I was appalled, to say the least, at their refusal to recognize the seriousness of the problem in Marawi City that drove nearly all its residents to flee, either by motorized transport or foot, braving the danger of being taken hostage or killed as was the fate of nine civilians who were ordered to get off their vehicle in a checkpoint manned by the Maute terrorists and mercilessly peppered with bullets. While I understood that because they were safely in Manila, they did not feel what the residents of Marawi and nearby cities or municipalities felt, I was shocked nonetheless that though they are lawyers they did not see that the rising and taking up of arms by these terrorists and the planting of the ISIS flags all over the city in order to remove it from its allegiance to the Philippine government and its laws constituted what rebellion is. If they could not see the intensity of the danger to the lives of the people in Marawi and that their fear was real, I was hoping that they would at least analyze the situation from the point of view of the law rather than blindly associating President Duterte’s martial law with the excesses of martial law in the Marcos regime.

Their noises somewhat toned down when former Associate Justice of the Supreme Court, Vicente V. Mendoza who is recognized as a Constitutional Law expert, the Integrated Bar of the Philippines and the Philippine Bar Association issued statements in support of the declaration of martial law in Mindanao. Justice VV Mendoza said that the President’s decision to impose martial law in Mindanao was justified and needed. He also said that the government cannot be accused of violating the Bill of Rights during martial law and when the privilege of the writ of habeas corpus is suspended. He explained that one has to look at the situation from the military’s point of view, that is, when arrests need to be made, exigencies justify not having to go to the courts to obtain warrants of arrest. He added that it is not for anyone to say that the President’s judgment in declaring martial law is right or wrong because that is the President’s sole prerogative. The presumption is that the President acted correctly, he said. For its part, the Integrated Bar of the Philippines said that the Constitution is clear on the authority of the President to declare martial law, the extent of the authority and remedies and safeguards against the abuse of authority. The Philippine Bar Association too expressed its support for the President’s decision saying that the declaration of martial law is a power given to the President by the Constitution which he may use to protect our democracy, to ensure the return of peace and order, and to defend the rule of law.

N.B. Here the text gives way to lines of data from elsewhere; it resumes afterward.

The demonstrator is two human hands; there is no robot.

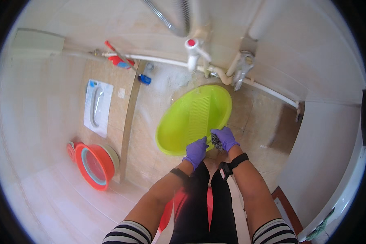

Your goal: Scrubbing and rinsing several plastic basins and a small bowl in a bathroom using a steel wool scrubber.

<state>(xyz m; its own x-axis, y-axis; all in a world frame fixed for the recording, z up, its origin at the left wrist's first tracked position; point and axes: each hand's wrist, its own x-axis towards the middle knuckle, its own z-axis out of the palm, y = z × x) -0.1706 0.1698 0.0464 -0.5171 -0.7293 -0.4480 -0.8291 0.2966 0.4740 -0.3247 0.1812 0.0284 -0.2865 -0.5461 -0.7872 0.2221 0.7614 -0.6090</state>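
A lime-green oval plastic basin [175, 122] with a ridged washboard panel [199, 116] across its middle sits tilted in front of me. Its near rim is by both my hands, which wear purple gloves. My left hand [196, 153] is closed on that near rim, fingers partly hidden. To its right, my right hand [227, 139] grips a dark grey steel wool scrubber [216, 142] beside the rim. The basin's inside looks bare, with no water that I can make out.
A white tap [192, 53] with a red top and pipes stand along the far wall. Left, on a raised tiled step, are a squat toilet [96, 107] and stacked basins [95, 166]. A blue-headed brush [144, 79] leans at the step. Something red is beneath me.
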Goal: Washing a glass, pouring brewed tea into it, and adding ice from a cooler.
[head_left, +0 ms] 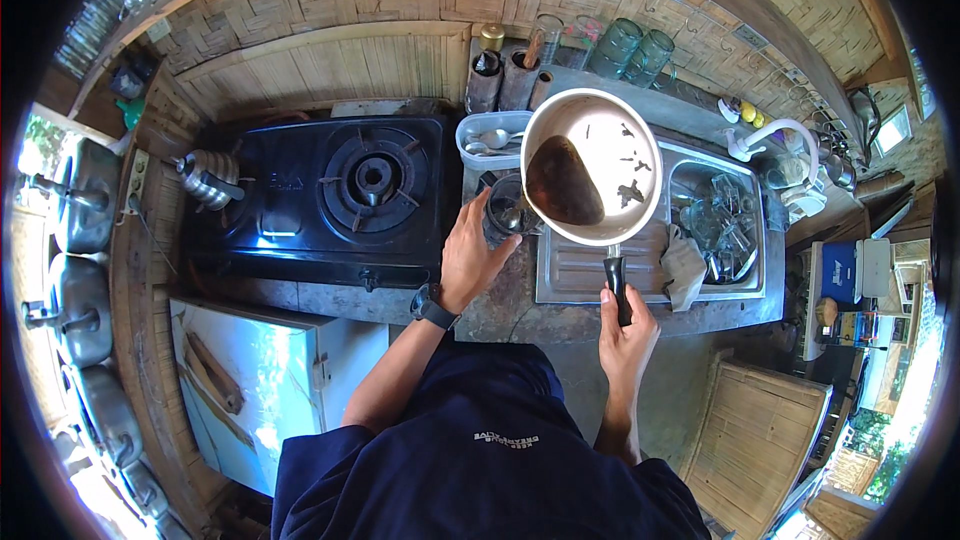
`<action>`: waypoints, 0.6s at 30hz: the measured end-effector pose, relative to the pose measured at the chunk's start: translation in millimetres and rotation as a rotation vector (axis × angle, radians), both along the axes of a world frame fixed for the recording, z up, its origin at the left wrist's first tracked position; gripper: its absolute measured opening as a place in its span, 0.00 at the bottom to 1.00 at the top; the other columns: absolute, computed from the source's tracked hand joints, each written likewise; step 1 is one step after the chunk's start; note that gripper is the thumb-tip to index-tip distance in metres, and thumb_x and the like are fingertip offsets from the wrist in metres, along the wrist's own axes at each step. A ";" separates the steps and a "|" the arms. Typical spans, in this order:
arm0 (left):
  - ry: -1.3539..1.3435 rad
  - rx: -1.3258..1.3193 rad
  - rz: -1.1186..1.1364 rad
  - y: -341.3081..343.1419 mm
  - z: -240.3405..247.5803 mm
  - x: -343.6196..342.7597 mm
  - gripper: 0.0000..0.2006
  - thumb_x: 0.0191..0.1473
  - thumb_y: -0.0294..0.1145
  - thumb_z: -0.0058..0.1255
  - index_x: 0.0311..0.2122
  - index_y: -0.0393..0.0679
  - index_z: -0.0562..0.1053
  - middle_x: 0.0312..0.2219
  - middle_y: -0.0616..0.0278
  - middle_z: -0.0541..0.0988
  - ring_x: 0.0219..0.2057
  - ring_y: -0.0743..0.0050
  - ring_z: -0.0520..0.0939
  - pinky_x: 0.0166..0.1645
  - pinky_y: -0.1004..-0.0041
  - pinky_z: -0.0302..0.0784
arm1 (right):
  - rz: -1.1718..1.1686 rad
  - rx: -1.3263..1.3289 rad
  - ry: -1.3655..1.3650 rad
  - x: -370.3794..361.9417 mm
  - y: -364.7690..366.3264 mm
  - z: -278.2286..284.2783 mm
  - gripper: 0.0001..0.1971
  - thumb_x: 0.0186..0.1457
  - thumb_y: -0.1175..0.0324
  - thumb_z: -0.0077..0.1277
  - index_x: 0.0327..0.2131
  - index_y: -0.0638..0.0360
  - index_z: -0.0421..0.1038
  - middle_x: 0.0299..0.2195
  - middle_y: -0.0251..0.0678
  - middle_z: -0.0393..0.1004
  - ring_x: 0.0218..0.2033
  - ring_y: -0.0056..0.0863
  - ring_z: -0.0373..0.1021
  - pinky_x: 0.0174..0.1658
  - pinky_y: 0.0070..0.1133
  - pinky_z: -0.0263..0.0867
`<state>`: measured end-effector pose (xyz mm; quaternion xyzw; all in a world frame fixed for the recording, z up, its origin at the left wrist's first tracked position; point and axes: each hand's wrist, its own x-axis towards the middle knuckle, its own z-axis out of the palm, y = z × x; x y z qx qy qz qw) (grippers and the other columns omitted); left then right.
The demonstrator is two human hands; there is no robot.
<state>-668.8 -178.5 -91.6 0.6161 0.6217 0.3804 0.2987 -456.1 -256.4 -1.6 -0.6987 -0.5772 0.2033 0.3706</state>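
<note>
My right hand [628, 328] grips the black handle of a saucepan [640, 120] with a pale inside. The pan is tilted toward the left, and dark brown liquid [566, 182] pools on that side. Dark leaf-like bits cling to its bare right part. Beside the pan's left rim stands a clear glass mug [503, 214] on the counter. My left hand [472, 252] is around the mug's near left side, thumb in front. The pan's rim overlaps the mug from above, and I cannot tell whether they touch.
A black gas stove [290, 180] with a metal kettle [208, 180] is on the left. Behind the mug sits a plastic tub of spoons [492, 138]. To the right, a steel sink [752, 240] holds glassware, with a cloth [683, 268] on its edge. Green glass jars [616, 48] line the back ledge.
</note>
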 end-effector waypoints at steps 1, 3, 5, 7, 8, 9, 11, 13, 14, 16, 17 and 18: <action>-0.023 -0.010 -0.001 0.0 1.5 0.1 0.39 0.45 0.35 0.64 0.61 0.38 0.59 0.51 0.45 0.71 0.48 0.48 0.77 0.50 0.59 0.75 | 0.001 0.000 0.001 0.4 0.1 -1.4 0.09 0.58 0.67 0.54 0.31 0.65 0.72 0.20 0.47 0.69 0.19 0.38 0.63 0.26 0.28 0.62; -0.020 -0.018 -0.001 0.2 2.4 -0.1 0.40 0.45 0.35 0.65 0.61 0.38 0.59 0.51 0.45 0.71 0.47 0.50 0.77 0.50 0.60 0.75 | 0.013 0.045 -0.005 1.0 0.0 -3.1 0.09 0.58 0.67 0.54 0.31 0.65 0.71 0.19 0.47 0.68 0.17 0.38 0.62 0.25 0.28 0.61; -0.019 -0.026 0.001 0.2 2.8 -0.4 0.40 0.45 0.35 0.65 0.61 0.37 0.59 0.52 0.46 0.71 0.47 0.52 0.78 0.50 0.61 0.75 | 0.011 0.023 -0.018 0.1 -0.7 0.5 0.09 0.57 0.68 0.54 0.31 0.65 0.71 0.19 0.47 0.68 0.17 0.38 0.62 0.24 0.27 0.61; -0.032 -0.036 -0.001 0.2 2.7 -0.8 0.40 0.45 0.36 0.65 0.62 0.37 0.59 0.52 0.45 0.71 0.48 0.52 0.78 0.51 0.61 0.75 | 0.011 0.002 -0.031 -0.6 -1.7 1.6 0.09 0.57 0.68 0.55 0.31 0.66 0.71 0.19 0.47 0.68 0.16 0.38 0.62 0.23 0.27 0.60; -0.032 -0.034 0.001 0.2 3.0 -0.9 0.40 0.45 0.36 0.65 0.62 0.37 0.59 0.52 0.45 0.71 0.48 0.52 0.78 0.51 0.61 0.75 | 0.006 -0.004 -0.043 -0.6 -2.1 0.9 0.09 0.57 0.69 0.55 0.32 0.66 0.71 0.19 0.47 0.68 0.16 0.38 0.62 0.23 0.27 0.61; -0.025 -0.039 0.000 0.2 3.4 -0.9 0.40 0.45 0.36 0.65 0.62 0.37 0.59 0.52 0.45 0.71 0.48 0.52 0.78 0.51 0.61 0.75 | 0.002 -0.010 -0.055 -0.6 -2.4 0.3 0.09 0.56 0.69 0.55 0.32 0.66 0.72 0.19 0.47 0.69 0.16 0.38 0.63 0.23 0.27 0.61; -0.018 -0.044 -0.001 0.0 3.6 -1.1 0.40 0.45 0.36 0.65 0.62 0.37 0.59 0.53 0.45 0.71 0.48 0.52 0.78 0.51 0.61 0.75 | 0.004 0.003 -0.055 -1.1 -2.9 -0.5 0.09 0.56 0.69 0.56 0.33 0.67 0.72 0.19 0.47 0.69 0.16 0.38 0.64 0.23 0.27 0.61; -0.033 -0.054 0.000 -0.4 3.3 -1.1 0.40 0.45 0.37 0.65 0.62 0.37 0.59 0.53 0.44 0.71 0.49 0.52 0.78 0.52 0.61 0.74 | 0.005 0.014 -0.055 -1.6 -3.5 -1.3 0.09 0.56 0.70 0.56 0.34 0.67 0.73 0.19 0.48 0.70 0.16 0.38 0.65 0.23 0.27 0.62; -0.033 -0.054 0.001 -0.6 3.2 -1.2 0.40 0.45 0.37 0.65 0.62 0.37 0.59 0.53 0.44 0.71 0.49 0.52 0.78 0.52 0.61 0.74 | 0.005 0.010 -0.068 -1.8 -4.0 -1.8 0.09 0.56 0.70 0.56 0.35 0.67 0.73 0.19 0.48 0.70 0.16 0.39 0.66 0.23 0.26 0.62; -0.054 -0.055 -0.006 -0.7 2.9 -1.6 0.40 0.45 0.37 0.65 0.62 0.37 0.59 0.53 0.44 0.71 0.49 0.51 0.78 0.52 0.61 0.74 | 0.005 0.005 -0.081 -2.4 -4.3 -3.3 0.09 0.56 0.70 0.56 0.36 0.67 0.74 0.19 0.48 0.70 0.16 0.39 0.67 0.23 0.26 0.62; -0.054 -0.055 -0.005 -0.5 1.9 -1.8 0.40 0.45 0.37 0.65 0.62 0.37 0.59 0.53 0.44 0.71 0.49 0.51 0.78 0.52 0.61 0.74 | 0.006 0.026 -0.100 -2.7 -4.3 -4.6 0.09 0.56 0.70 0.56 0.37 0.67 0.74 0.19 0.48 0.70 0.16 0.38 0.67 0.23 0.26 0.62; -0.056 -0.051 -0.004 -0.2 -0.1 -2.1 0.40 0.45 0.37 0.66 0.62 0.37 0.59 0.53 0.44 0.71 0.49 0.51 0.78 0.52 0.61 0.74 | 0.007 0.048 -0.119 -2.9 -4.3 -6.1 0.10 0.56 0.70 0.56 0.37 0.67 0.74 0.19 0.47 0.70 0.16 0.37 0.67 0.23 0.26 0.62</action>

The violent attempt by the Maute terror group to occupy Marawi City and remove it from its allegiance to the Philippine government brought to light facts that Filipinos in general, especially those living in Metro Manila, did not know about.

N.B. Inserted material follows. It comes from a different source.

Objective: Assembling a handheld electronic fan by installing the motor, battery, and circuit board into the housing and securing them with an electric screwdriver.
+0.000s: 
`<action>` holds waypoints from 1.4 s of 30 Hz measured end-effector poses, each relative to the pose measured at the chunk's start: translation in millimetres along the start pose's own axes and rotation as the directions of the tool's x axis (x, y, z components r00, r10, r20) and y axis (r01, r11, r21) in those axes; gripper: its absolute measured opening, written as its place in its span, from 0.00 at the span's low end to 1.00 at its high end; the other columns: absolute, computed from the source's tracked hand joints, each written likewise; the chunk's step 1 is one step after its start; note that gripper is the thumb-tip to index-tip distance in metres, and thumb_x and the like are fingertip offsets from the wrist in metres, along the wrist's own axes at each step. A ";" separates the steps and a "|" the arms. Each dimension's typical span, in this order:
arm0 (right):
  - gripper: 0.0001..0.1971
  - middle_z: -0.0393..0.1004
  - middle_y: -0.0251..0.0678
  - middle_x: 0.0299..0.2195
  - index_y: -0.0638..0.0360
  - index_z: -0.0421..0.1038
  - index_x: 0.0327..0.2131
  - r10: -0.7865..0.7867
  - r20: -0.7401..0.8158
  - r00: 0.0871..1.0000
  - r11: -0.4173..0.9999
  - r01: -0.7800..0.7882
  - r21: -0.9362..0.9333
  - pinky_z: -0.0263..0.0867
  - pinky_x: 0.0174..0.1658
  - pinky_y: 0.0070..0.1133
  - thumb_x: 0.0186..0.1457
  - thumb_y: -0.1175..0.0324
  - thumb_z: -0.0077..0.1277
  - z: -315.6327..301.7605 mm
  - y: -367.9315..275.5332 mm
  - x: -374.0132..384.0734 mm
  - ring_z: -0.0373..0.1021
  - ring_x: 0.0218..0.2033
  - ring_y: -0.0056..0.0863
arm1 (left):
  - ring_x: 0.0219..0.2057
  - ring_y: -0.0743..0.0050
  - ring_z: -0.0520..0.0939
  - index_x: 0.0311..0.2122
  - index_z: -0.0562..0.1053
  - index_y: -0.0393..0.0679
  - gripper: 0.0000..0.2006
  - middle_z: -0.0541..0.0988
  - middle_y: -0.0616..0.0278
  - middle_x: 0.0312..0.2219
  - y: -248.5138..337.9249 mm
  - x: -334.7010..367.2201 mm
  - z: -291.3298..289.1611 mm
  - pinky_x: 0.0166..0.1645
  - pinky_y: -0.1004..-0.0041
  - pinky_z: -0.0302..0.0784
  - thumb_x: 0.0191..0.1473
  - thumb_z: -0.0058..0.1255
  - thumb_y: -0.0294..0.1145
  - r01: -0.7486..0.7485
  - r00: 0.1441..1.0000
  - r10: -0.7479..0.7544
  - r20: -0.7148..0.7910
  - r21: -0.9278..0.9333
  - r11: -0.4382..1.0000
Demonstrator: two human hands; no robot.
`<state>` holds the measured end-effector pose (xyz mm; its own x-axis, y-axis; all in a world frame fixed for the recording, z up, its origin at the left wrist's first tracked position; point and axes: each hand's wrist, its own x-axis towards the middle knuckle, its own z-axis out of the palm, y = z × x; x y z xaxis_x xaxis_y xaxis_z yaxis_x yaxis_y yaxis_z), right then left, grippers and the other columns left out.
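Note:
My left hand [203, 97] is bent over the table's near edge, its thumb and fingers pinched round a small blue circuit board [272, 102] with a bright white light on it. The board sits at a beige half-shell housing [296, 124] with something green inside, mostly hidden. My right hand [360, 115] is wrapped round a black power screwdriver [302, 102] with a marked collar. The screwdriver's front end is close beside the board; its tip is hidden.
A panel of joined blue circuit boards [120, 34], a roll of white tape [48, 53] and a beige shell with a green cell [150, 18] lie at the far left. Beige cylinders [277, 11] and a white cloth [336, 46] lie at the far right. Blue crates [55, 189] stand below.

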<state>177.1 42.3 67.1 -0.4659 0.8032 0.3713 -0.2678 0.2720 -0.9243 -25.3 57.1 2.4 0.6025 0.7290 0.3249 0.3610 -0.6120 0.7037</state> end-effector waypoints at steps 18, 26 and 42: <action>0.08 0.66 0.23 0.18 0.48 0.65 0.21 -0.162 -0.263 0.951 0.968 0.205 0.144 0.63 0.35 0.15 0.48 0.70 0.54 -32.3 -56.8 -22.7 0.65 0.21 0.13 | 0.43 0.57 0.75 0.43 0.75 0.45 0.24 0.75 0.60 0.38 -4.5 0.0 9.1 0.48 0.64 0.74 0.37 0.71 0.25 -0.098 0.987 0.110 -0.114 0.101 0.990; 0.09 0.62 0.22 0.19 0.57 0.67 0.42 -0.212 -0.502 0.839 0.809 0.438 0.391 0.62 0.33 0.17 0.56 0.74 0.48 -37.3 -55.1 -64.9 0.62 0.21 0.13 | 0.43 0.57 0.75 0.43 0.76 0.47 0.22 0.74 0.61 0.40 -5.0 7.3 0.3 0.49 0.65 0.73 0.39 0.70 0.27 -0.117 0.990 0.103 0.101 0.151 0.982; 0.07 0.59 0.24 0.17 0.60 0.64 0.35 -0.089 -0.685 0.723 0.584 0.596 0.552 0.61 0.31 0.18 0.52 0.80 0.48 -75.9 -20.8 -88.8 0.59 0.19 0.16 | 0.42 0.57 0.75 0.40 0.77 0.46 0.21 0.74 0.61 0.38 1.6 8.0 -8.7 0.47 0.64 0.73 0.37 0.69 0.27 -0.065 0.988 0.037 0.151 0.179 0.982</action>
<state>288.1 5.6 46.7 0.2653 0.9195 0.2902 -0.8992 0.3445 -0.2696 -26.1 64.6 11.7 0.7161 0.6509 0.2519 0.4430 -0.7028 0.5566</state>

For one, with the attacks on mostly civilian populations carried out by Islamic radicals all over the world, most have come to believe that the Islamic faith teaches them violence. But, truth be told, the Marawi siege has led many Muslims to come out and declare that their faith has extensive teachings on fraternalism, love, and tolerance in religion. They say that their prophet, Mohammad, extended friendship to the Catholic, Jewish and pagan communities in ancient Mediterranean communities that later became countries in the Middle East and North Africa. Among the first official acts of Mohammad after he established the first ever Muslim community in what is now Saudi Arabia, they say, was to send a letter to Catholics in a monastery in Mt. Sinai in Egypt assuring them of respect of their religion and protection in case of persecution by any feudal group. This letter is intact in a religious museum in Turkey, according to officials of government accredited Islamic schools in Mindanao.

It is my belief that for as long as the majority of Muslims and Moros still believe in the teachings of Mohammad and live them faithfully, there is hope, no matter how remote, that radical Islamism will in time be decimated.